*Task brief*. Could you copy each line of the listing that holds "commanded"?

*Recorded data*.
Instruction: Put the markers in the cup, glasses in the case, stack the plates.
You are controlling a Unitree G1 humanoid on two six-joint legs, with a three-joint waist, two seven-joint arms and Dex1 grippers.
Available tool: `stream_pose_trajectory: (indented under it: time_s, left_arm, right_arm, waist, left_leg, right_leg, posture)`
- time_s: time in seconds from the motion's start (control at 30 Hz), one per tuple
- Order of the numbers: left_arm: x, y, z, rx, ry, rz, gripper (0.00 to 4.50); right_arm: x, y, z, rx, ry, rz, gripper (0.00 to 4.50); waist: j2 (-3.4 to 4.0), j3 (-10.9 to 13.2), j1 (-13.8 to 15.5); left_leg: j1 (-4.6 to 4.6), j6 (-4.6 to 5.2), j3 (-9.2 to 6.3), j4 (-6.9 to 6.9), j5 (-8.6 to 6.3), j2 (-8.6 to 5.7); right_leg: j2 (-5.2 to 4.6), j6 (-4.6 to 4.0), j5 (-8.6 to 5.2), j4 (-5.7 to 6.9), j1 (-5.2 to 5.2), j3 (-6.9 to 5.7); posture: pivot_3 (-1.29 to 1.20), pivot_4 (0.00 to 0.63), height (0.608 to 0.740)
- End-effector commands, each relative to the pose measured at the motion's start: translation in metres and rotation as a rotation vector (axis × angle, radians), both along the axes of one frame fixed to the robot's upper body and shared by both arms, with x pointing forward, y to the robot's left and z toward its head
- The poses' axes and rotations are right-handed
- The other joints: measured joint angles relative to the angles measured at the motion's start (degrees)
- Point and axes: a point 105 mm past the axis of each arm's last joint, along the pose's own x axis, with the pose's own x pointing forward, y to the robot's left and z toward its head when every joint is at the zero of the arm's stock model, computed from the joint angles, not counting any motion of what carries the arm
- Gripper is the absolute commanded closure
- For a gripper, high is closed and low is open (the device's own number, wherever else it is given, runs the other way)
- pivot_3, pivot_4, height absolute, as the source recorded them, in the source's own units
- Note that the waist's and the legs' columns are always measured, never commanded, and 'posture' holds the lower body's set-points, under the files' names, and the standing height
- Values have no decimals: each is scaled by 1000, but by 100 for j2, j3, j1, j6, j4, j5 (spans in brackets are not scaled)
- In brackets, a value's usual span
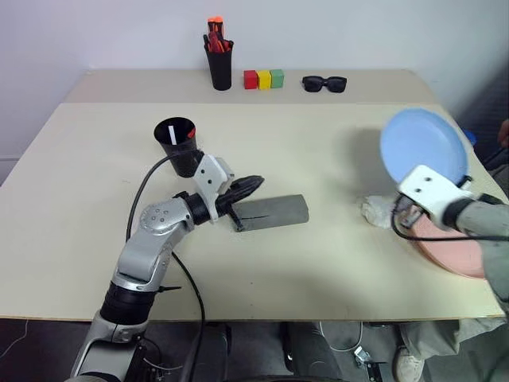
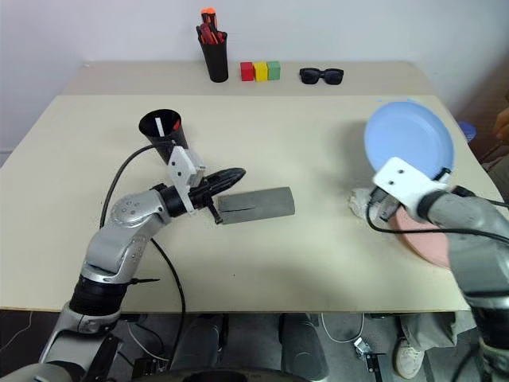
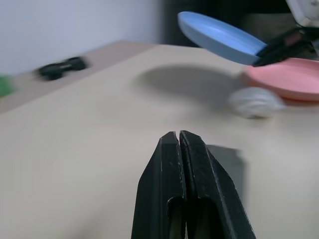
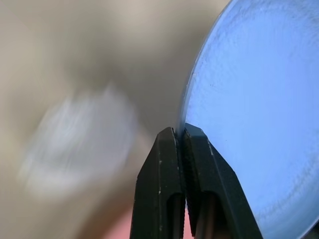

*Solution to this exercise*.
- Gripper is the absolute commanded closure
- Note that the waist's and the legs' columns are always measured, never commanded, and 'posture' holds the lower body's set-points, under the files' names, and the standing height

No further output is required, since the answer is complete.